Did You…When You Believed: Part 2

In a recent post titled “Did You…When You Believed” I wrote, “Now they stand at the crossroads of decision. Do they get rebaptized in order to be baptized for the biblical purpose of forgiveness of sins or do they claim their previous baptism, only changing their belief about the purpose of baptism and teach it hence forth. Could it be correct to believe that if one is baptized with an unbiblical understanding of its purpose, but in Jesus name, that God would overlook it and impute the salvation of biblical baptism anyway?”

As I continue to contemplate that post, I thought it might be good to post further on the topic.

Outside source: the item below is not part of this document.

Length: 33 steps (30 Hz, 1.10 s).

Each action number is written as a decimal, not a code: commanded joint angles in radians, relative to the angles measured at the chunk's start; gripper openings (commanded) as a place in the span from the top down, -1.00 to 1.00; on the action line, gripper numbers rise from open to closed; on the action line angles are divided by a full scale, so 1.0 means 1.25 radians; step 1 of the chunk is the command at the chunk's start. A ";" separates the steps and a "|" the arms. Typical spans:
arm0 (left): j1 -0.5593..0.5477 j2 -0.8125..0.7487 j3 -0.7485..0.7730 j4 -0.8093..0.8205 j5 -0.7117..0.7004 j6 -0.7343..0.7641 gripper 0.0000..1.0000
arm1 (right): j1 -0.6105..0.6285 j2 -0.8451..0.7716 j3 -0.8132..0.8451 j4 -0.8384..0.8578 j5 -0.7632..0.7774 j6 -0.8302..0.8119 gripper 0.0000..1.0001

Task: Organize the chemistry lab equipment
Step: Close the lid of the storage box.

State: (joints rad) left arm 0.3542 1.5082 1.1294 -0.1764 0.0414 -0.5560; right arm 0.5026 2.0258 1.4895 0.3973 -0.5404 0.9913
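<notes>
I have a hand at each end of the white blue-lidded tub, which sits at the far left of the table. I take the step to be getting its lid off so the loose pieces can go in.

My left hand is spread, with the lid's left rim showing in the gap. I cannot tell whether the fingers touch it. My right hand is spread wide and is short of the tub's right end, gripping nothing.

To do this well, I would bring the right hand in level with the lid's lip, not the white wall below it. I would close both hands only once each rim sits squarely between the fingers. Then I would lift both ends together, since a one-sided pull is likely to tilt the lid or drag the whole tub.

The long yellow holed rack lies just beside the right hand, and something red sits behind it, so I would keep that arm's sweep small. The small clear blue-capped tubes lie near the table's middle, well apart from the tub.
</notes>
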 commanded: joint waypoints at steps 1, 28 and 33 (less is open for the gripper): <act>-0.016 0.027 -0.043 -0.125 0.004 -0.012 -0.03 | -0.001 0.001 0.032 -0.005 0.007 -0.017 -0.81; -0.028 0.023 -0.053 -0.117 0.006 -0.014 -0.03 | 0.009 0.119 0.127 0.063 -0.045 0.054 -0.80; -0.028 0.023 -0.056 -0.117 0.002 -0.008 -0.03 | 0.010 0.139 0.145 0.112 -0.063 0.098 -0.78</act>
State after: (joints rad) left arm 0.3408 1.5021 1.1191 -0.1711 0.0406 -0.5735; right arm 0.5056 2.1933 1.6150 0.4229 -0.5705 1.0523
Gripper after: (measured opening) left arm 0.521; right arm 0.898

Personally, I do not believe that a baptism participated in in a different form or for a different purpose than is found in Scripture is acceptable to God.

Form:
Baptism by sprinkling or pouring is not the same as Biblical baptism. The baptism of the Bible is immersion (Acts 8:38, Rom. 6:4, also Strong’s G907 dip, plunge, submerge, overwhelm). If a person participates in sprinkling or pouring in Jesus name for the forgiveness of sins, does that validate the unbiblical form of their baptism? No. The baptism commanded in the Bible is immersion and the only way to actually participate in it is by immersion.

Function:
Baptism in Jesus name as a sign of sins already forgiven/salvation already received is not the same as baptism in Jesus name to receive forgiveness/salvation. The baptism commanded in the scriptures is a baptism in Jesus name for the purpose of having sins forgiven/being saved (Acts 2:38, 22:16; 1 Peter 3:21).

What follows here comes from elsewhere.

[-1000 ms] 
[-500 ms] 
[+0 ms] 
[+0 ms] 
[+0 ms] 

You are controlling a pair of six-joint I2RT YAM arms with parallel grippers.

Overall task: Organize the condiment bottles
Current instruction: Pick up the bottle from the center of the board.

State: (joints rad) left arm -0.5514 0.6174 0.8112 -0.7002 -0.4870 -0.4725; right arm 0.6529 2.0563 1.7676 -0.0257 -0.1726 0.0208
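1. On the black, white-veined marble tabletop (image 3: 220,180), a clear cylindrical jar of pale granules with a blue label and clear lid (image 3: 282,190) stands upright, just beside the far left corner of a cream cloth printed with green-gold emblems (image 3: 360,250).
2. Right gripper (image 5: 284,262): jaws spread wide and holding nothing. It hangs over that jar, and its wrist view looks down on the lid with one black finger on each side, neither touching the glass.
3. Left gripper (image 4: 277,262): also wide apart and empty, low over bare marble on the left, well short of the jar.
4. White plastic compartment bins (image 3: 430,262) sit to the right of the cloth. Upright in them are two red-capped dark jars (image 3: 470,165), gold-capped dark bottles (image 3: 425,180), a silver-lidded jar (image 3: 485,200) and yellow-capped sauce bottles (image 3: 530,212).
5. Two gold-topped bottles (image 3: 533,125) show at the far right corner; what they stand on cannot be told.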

To participate in something Jesus did not command, i.e. baptism for a sign of salvation rather than a plea for it, as if it is what He commanded, surely does not make it acceptable. Obedience must be in accord with God’s will for it to be pleasing (Mat. 7:21-23).

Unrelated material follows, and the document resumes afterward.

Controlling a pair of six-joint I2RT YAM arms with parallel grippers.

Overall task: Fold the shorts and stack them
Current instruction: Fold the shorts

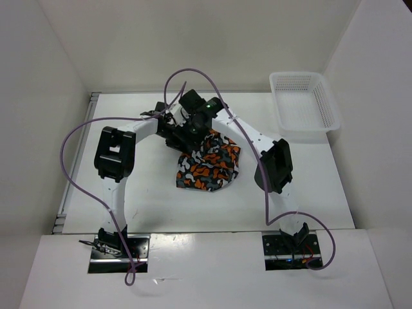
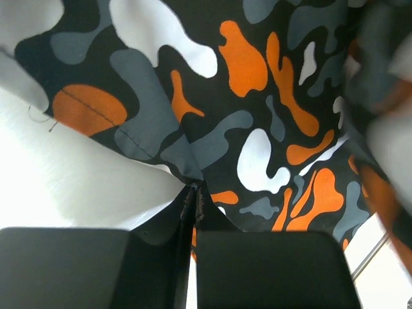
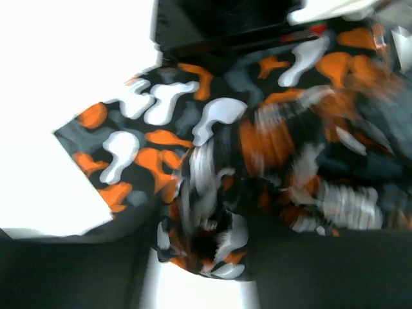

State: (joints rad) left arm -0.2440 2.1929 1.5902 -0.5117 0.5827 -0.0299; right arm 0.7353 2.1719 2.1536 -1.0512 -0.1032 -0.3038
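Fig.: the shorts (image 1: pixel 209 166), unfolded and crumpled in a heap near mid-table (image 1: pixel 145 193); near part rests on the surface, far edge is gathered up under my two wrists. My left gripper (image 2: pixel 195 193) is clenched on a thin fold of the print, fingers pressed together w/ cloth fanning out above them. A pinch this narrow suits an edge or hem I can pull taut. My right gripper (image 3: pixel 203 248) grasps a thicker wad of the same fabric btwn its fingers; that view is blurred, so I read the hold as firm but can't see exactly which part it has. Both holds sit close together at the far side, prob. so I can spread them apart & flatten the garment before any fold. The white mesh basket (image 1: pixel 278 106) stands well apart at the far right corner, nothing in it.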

The title I chose for these two posts comes from Luke’s record of Paul’s work with twelve men in Ephesus who were baptized once in John’s baptism, it would seem after Jesus resurrection, in an effort to follow Jesus (Acts 18:24-26). Men who when taught more accurately about baptism later, were baptized again (Acts 19:1-7). These men had been baptized by immersion accompanied by belief and repentance for the forgiveness of sins and it seems were disciples of Jesus (Mark 1:4, Acts 19:1-7), but they had not done it in Jesus name. Their form of baptism was right, but the function/purpose of their baptism was amiss. They corrected their function issue by being baptized again, this time in Jesus name.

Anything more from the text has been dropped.